27° 41.158'N, 114° 53.276'W
We got into Bahia Tortuga at about 0800 on June17. The weather outside had deteriorated and we held up for two days, mostly cleaning up the boat, fixing what got clogged, broken or didn't work, ate and slept. We took on 51.3 gallons of diesel on Sunday afternoon, which were delivered by "Ernesto" in his converted panga. It's a trip, I had to pull out my Honda generator and run it to run his pump system, but it works and the fuel is good. We were ready to go again.
Monday, June 20 we left under an overcast sky and with little to no wind and flat glassy seas. We motored up to Pta. Eugenia and ran the Dewey Channel across to up the inside of Cedros Island. Our consideration was to go inside Cedros or outside, which is good in calm weather only. Our original plan was to stop and anchor behind Cedros, then cross to San Carlos on the coast to stop again before proceeding north. The outside route gives you a better angle of attack to reach a safe waypoint outside the Sacramento Reef and for continued passage to Ensenada.

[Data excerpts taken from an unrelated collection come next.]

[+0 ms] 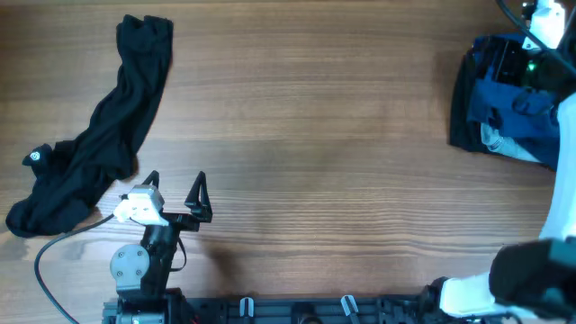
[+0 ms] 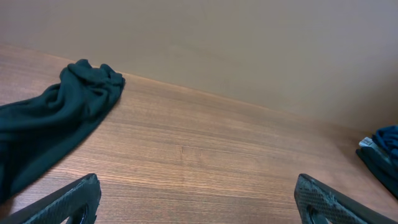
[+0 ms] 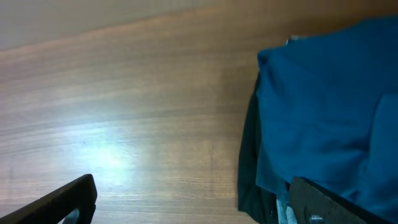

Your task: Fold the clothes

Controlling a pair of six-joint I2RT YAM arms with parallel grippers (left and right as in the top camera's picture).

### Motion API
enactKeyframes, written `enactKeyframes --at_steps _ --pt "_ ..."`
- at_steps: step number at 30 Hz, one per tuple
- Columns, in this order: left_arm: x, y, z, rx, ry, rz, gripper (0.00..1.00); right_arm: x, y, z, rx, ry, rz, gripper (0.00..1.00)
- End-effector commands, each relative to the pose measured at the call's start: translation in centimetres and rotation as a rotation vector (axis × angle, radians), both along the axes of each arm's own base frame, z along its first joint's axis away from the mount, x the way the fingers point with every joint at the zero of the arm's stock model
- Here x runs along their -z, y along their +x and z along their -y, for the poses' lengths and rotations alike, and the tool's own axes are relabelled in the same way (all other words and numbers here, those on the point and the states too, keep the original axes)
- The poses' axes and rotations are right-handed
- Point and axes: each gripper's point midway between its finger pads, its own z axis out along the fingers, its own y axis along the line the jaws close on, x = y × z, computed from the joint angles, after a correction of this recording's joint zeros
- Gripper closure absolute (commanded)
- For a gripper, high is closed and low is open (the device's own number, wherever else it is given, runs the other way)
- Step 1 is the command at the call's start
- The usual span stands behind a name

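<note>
A crumpled black garment (image 1: 94,135) lies unfolded at the far left of the table; it also shows in the left wrist view (image 2: 56,118). My left gripper (image 1: 175,187) is open and empty just right of its lower end; its fingers (image 2: 196,202) frame bare wood. A stack of clothes with a blue garment on top (image 1: 508,103) over a black one sits at the right edge. My right gripper (image 3: 193,199) is open, one finger over the blue garment (image 3: 323,106), holding nothing; in the overhead view it is hidden by the arm.
The wooden table (image 1: 315,135) runs between the two piles. My right arm's white body (image 1: 549,216) covers the right edge. A black cable (image 1: 54,261) curls near the left arm's base (image 1: 135,265) at the front.
</note>
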Motion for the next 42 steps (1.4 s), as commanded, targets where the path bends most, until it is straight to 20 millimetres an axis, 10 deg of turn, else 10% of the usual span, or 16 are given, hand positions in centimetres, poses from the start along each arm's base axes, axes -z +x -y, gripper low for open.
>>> enactKeyframes --at_steps 1,11,24,42 --pt "0.1 0.0 -0.2 -0.013 -0.004 0.002 0.00 -6.6 -2.5 -3.4 -0.054 -0.050 0.162 0.00" --pt "0.1 0.0 -0.2 -0.013 -0.004 0.002 0.00 -13.1 -7.2 -11.5 -0.253 -0.162 0.668 0.00" --pt "0.1 0.0 -0.2 -0.013 -0.004 0.002 0.00 0.9 -15.1 -12.9 -0.212 0.023 0.885 0.00" --pt "0.1 0.0 -0.2 -0.013 -0.004 0.002 0.00 10.3 -16.5 -10.7 -0.020 0.111 0.779 0.00"
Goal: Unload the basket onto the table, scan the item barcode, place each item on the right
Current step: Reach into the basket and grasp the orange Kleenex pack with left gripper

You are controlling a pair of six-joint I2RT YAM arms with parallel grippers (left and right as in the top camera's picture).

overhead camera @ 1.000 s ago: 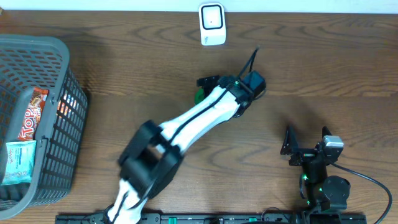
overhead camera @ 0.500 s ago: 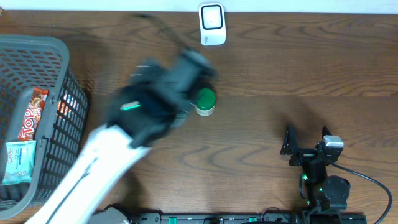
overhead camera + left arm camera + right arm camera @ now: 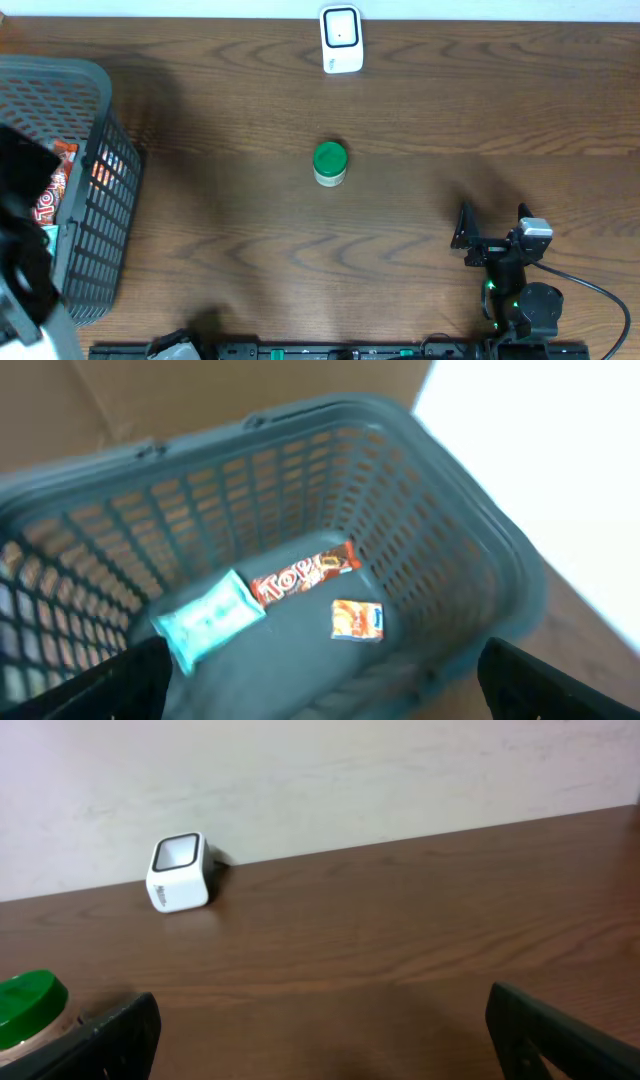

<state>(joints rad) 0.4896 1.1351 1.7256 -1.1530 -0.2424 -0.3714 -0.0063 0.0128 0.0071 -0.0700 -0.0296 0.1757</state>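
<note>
Your left wrist view looks into the basket [image 3: 470, 560]: a Top bar [image 3: 305, 573], a teal packet [image 3: 208, 618] and a small orange packet [image 3: 357, 620]. Overhead, the blurred left arm [image 3: 20, 260] hides most of them. The left hand [image 3: 320, 670] hangs over the basket, spread wide and empty. The right hand [image 3: 493, 228] is open too, near the front edge of the table [image 3: 220, 250]. The green-lidded jar [image 3: 329, 163] stands mid-table with bare wood all round, and the scanner [image 3: 341, 39] is near the far edge.

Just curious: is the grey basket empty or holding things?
Not empty: the basket holds a red bar, a teal packet and an orange packet.
</note>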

Cedros as they say 'makes its own weather'. It was cloudy and overcast right up to the south end of the island where it broke open and we had a bright, glorious 67° passage with flat seas for motoring about 20 nm to the north end of the island. At that point the north end of this island is about 50 nm off the coast across Bahia Viscaino and you could see it coming! It was blowing 20-25 knots with 6-8 foot seas foaming at the tops, steep close sets with a short wave period. We were sailing again, tacking across our course line towards a waypoint 90 nm NNW of Cedros at about 323°m 5 nm outside the Sacramento Reef. One of our possible intended anchorages, inside Pta. San Carlos, was about 80 nm at 345°m and essentially was on our lay-line. We made for it with the idea that we would anchor there for the night, and then get around Pta. San Antonio and then go in-between the coast and the infamous Sacramento Reef, which is a few miles off shore. The passage between Sacramento Reef and the coast is not recommended to be done in the darkness.
We got down to San Carlos late in the afternoon only to find that the wind was too westerly for this anchorage and it was blown out, blowing 20-25 knots off the point right through the anchorage. It was too late in the day to try to get around the point and between Sacramento Reef and the coast so there was nothing to be done but to tack all the way back out to intersect our original course line, 28 nm out. It wasn't a wasted day. We got in some pretty nice sailing, got to see San Carlos, kind of and it only cost us about 40-45 nm extra distance with all the tacking and half a day's time ..oh well.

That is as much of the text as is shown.